Twenty One: Coffee Shop

585 129 98
                                    

*Please play song on the media first to make your feel up while reading this part. I hope you enjoy and feel the story :")





Rupi Kaur said, "Don't mistake salt for sugar. If he wants to be with you, he will. It's that simple." –Raina

.

.

.

.

.

.

Raina



Belakangan ini, gue lagi suka sama bukunya Rupi Kaur yang judulnya Milk and Honey. Entah kenapa, banyak dari isi puisinya yang relate to me so well. Salah satunya yang gue bilang di atas. Benar dia bilang if he wants to be with you, ya he will. Gue nggak perlu berjuang keras untuk membuat dia menginginkan gue karena tanpa gue perlu berjuang mati-matian pun, Iyon akan berjuang dengan dirinya sendiri. Gue jadi kembali berpikir, apa gue terlalu memaksakannya ya? Apa gue terlalu berjuang terlalu keras untuk membuatnya mencintai gue? Padahal gue tau rasa cinta sama seseorang itu nggak bisa dipaksakan. Semua yang namanya perasaan memang nggak bisa dipaksa. Mau itu perasaan suka, benci, sayang, cinta, nggak ada yang bisa maksa.

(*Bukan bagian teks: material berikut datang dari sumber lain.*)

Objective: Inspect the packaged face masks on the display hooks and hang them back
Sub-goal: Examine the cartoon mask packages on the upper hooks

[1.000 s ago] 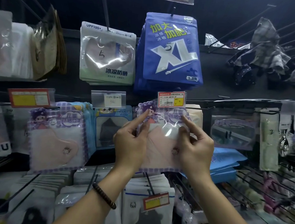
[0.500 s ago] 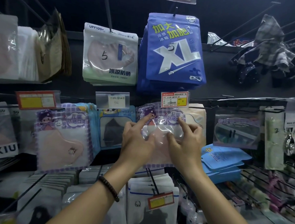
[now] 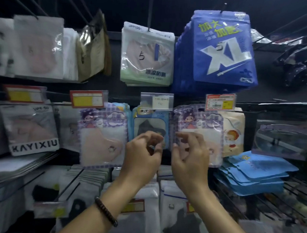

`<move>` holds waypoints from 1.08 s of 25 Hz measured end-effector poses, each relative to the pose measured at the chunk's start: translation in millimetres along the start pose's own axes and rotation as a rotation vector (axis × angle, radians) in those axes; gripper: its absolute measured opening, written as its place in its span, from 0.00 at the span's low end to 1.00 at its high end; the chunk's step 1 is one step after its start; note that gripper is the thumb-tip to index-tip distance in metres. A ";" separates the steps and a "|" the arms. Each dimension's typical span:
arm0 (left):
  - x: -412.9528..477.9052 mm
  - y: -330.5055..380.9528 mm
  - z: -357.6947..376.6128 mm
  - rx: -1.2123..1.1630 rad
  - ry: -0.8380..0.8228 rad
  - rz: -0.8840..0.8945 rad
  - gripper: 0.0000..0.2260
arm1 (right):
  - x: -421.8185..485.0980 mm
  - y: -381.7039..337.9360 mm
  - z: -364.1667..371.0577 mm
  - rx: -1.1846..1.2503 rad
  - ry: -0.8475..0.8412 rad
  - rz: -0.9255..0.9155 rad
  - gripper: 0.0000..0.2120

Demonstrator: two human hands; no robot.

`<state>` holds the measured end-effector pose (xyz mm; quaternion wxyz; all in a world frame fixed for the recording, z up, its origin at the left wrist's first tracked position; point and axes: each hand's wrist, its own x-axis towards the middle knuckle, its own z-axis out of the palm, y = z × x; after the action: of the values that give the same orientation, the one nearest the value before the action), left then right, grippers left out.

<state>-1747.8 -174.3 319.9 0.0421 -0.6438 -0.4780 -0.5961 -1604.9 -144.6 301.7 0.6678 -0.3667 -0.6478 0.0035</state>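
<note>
Fingers [image 3: 184,136] loosely curled before purple pack [image 3: 200,122] (blue pack [image 3: 149,123] beside)

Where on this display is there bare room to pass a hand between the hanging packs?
Free: the dark back panel between the brown packs and the green-edged mask pack, and the dark strip right of the blue XL pack. Crowded: the middle row around the purple cartoon pack, and the white packs below both hands.
</note>
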 end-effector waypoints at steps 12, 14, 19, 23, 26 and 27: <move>11.6 -95.6 -139.7 0.096 0.135 -0.383 0.34 | -8.2 -99.9 110.0 0.168 -0.479 0.455 0.30; 16.1 -105.2 -144.3 0.001 0.046 -0.495 0.41 | -7.3 -107.6 119.1 0.195 -0.475 0.552 0.31; 17.3 -114.6 -145.2 -0.187 0.001 -0.556 0.38 | -16.7 -121.6 131.9 0.216 -0.435 0.606 0.27; 18.3 -113.9 -152.1 -0.168 -0.045 -0.532 0.38 | -20.5 -128.2 132.9 0.175 -0.413 0.587 0.31; 15.5 -109.8 -159.4 -0.087 -0.046 -0.490 0.27 | -24.1 -134.7 133.4 0.141 -0.425 0.575 0.38; 13.9 -104.4 -162.5 -0.037 -0.033 -0.454 0.20 | -25.5 -136.4 134.1 0.132 -0.428 0.570 0.39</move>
<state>-1937.8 -211.4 323.7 -0.1127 -0.5300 -0.6004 -0.5882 -1789.6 -191.5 332.6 0.5117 -0.4796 -0.6430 0.3079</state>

Tapi, sekali lagi, setiap kali gue berniat untuk berhenti, perasaan takut itu langsung menjalar cepat, seperti api yang membara pada sehelai tisu. Gerakannya cepat tak terkendali. Gue takut kalau gue lepas sama dia, gue jadi apa? Gue nggak bisa membayangkan hari-hari gue tanpa dia ke depan. Apalagi sekarang Iyon udah nggak sedingin dulu meski dasarnya gue masih belum tau perasaan dia ke gue kayak gimana.



"Aw." Gue meringis saat sadar seseorang menjitak ubun-ubun kepala gue tanpa perasaan. Gak perlu noleh pun, gue tau siapa dia. Orang yang udah janji untuk mentraktir gue selama seminggu di waktu libur sekolah. "Sakit ih!" lanjut gue sebal.

"Habis ngelamun terus. Seneng banget." ujarnya santai sambil duduk di depan meja gue.

Kita berdua memilih meja kayu tinggi yang bersebelahan dengan jendela besar. Di balik jendela itu ada Jalan Braga yang nggak kenal hari akan selalu ramai setiap malam. Ya, kali ini Vio niat bawa gue buat ngopi-ngopi cantik ke salah satu coffee shop yang ada di Jalan Braga.

"Lo pesenin gue apa?" tanya gue mengalihkan pembicaraan.

"Cokelat lah, apa lagi. Gue nggak mau ya pulang dari sini bawa lo yang tepar gara-gara gak kuat minum kopi."

"Tau banget sih lo..."

"Eh by the way gimana hubungan lo sama Rion? Membaik?"

Gue menghela napas panjang, membuang pandangan dulu sebentar ke sebelah kiri untuk melihat orang-orang berlalu-lalang di trotoar. "Baik, sih. Tapi gitu. Masih nggak ketebak."

Vio menyungging senyum lebar yang menenangkan. "Dia nggak pernah berubah dari dulu, Ra. Masih kayak gitu dan akan selalu kayak gitu. Nggak ketebak."

"Lo sedeket apa sih sama dia?"

"Deket banget. Lo kan tau kalo gue main ke rumah dia, gue sering tiduran di kasurnya, makan kacang goreng, ngebiarin Rion tiduran di sofa karena gue kalo tiduran suka topless. Rion takut disangka gay katanya." Vio mengakhiri kalimatnya dengan tawa yang diikuti gue.